- The data
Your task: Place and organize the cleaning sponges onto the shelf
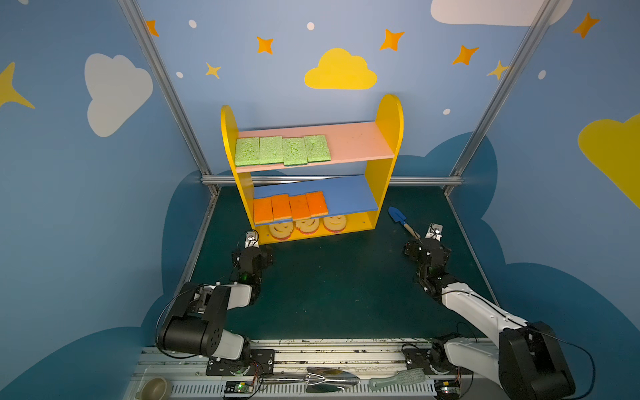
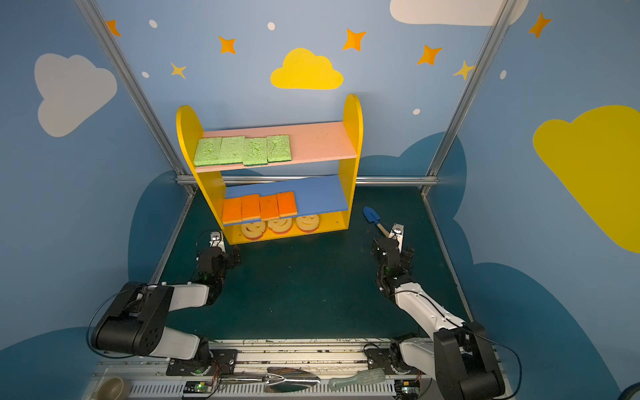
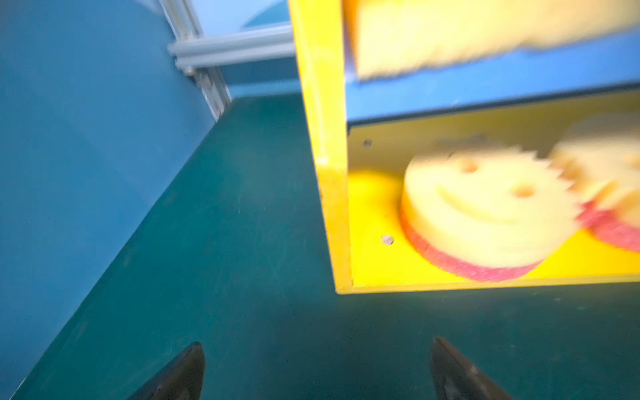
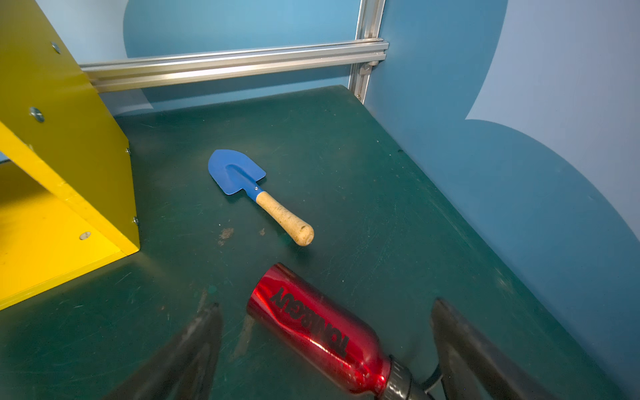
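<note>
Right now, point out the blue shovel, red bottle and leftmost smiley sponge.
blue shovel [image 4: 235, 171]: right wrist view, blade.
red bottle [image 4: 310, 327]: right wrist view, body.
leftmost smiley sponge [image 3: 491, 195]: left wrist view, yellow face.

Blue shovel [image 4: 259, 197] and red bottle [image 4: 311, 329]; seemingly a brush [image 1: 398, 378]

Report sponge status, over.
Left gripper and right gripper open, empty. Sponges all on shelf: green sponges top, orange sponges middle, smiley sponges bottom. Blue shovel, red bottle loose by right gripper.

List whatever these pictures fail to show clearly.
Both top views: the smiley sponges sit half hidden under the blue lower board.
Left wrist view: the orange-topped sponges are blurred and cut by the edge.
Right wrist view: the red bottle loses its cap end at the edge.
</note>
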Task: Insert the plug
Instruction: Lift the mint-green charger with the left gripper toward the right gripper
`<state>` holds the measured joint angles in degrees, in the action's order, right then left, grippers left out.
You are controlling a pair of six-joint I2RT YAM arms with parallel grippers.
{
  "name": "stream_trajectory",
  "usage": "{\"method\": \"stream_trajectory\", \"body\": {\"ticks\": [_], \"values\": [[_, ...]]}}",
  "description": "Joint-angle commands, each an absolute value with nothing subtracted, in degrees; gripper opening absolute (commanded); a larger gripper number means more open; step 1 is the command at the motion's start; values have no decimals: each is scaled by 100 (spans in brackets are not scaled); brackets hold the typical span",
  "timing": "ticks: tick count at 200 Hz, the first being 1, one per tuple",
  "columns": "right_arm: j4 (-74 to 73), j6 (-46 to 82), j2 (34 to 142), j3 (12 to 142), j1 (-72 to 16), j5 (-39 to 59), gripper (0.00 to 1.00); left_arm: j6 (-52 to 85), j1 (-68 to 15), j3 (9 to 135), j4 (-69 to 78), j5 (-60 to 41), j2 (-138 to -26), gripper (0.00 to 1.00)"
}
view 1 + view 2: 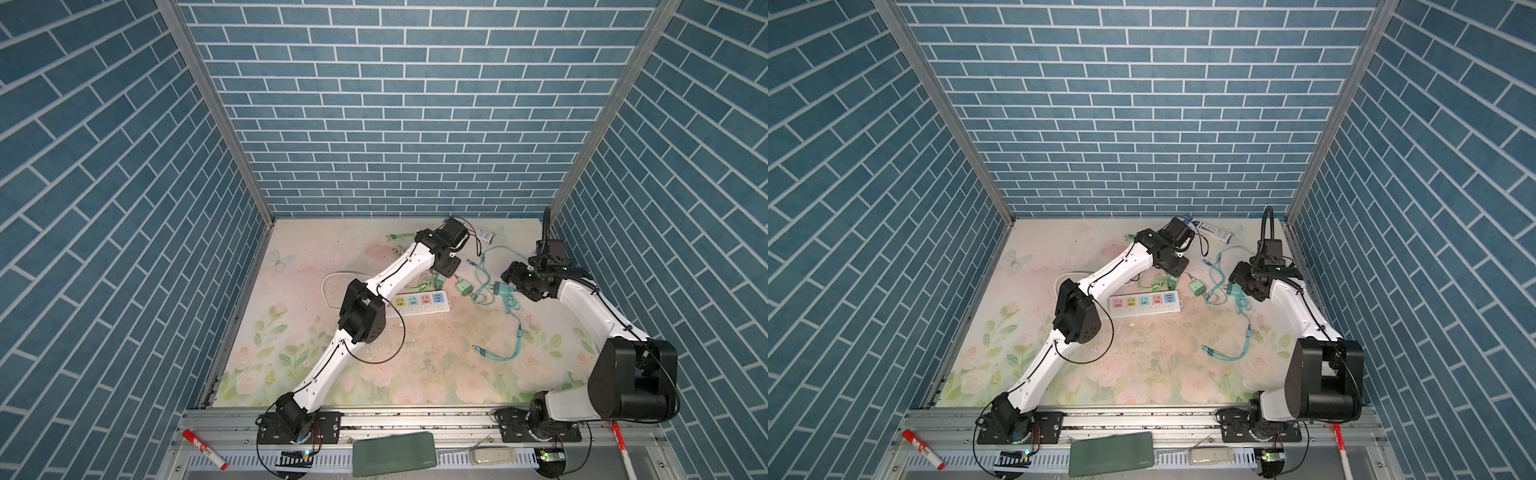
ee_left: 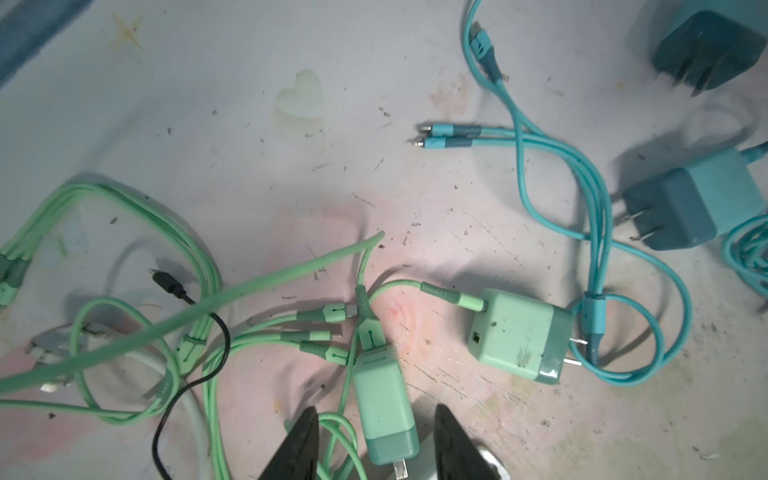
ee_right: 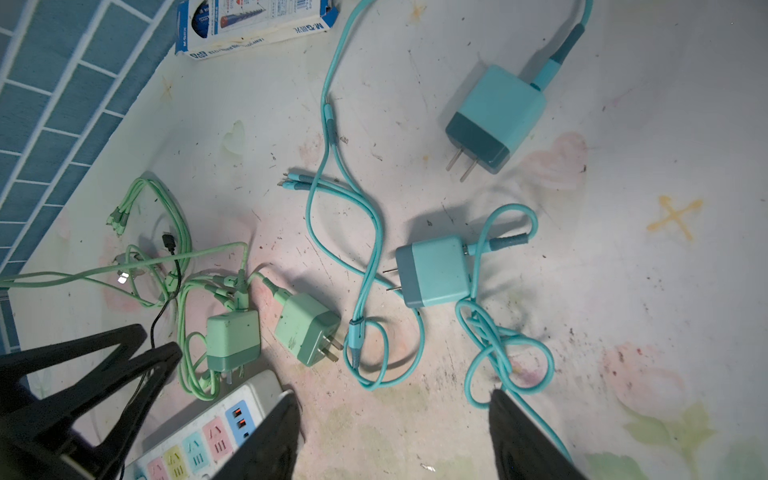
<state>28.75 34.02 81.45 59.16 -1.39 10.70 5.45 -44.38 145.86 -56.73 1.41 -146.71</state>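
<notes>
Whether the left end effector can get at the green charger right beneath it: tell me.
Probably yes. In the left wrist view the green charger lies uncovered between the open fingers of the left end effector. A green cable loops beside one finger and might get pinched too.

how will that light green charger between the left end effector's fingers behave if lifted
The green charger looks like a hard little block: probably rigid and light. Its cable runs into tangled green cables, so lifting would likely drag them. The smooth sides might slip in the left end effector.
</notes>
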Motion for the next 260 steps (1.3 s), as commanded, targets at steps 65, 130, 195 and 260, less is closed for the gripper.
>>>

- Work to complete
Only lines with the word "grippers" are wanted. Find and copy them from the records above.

- Expected answer
`<state>` holds the measured joint angles in degrees, in the action's order, right then left, grippers left out.
You are controlling a pair of six-joint I2RT YAM arms with parallel grippers.

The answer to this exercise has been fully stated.